> _Work instruction_:
For the material below, output exactly the span from the line with "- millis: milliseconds" to the line with "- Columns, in", including both, and nothing besides.

────────

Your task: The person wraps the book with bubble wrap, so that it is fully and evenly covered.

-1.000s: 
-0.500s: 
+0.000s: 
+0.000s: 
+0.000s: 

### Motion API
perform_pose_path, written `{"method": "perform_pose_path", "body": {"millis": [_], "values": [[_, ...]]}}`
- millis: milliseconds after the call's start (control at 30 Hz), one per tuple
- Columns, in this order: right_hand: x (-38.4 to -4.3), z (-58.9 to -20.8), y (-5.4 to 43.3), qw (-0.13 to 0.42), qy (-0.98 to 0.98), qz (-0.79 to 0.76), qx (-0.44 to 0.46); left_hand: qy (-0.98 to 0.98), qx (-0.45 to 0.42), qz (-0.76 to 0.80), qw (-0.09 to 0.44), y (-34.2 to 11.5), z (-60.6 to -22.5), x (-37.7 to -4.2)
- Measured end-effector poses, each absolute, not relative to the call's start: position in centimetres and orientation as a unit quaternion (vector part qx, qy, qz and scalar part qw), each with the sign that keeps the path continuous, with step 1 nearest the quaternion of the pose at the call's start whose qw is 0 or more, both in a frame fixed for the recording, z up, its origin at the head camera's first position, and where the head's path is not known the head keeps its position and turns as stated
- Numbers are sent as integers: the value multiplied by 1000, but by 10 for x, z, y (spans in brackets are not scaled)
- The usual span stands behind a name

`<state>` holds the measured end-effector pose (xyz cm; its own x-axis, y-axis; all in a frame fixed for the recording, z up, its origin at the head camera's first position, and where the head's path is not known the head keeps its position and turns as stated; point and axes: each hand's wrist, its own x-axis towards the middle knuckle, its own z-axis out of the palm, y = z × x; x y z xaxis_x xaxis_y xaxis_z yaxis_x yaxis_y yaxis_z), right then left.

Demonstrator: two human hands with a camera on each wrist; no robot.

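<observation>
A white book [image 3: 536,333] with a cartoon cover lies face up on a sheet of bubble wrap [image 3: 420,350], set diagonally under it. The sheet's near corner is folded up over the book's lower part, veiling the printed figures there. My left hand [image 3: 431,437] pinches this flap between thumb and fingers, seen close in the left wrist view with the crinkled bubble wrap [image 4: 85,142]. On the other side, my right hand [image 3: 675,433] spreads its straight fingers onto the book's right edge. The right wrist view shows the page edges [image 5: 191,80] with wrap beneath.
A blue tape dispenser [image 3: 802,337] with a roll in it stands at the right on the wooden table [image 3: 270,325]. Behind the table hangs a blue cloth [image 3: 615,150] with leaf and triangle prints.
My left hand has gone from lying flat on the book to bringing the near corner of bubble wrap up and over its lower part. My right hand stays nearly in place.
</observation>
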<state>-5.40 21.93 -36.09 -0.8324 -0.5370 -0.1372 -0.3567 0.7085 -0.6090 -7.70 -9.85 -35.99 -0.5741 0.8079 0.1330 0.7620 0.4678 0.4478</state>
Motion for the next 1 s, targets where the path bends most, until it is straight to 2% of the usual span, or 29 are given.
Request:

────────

> _Written solution_:
- millis: milliseconds after the call's start (control at 30 Hz), one per tuple
- Columns, in this order: right_hand: x (-38.4 to -4.3), z (-58.9 to -20.8), y (-5.4 to 43.3), qw (-0.13 to 0.42), qy (-0.98 to 0.98), qz (-0.79 to 0.76), qx (-0.44 to 0.46); left_hand: qy (-0.98 to 0.98), qx (-0.45 to 0.42), qz (-0.76 to 0.80), qw (-0.09 to 0.44), y (-34.2 to 11.5), z (-60.6 to -22.5), x (-37.7 to -4.2)

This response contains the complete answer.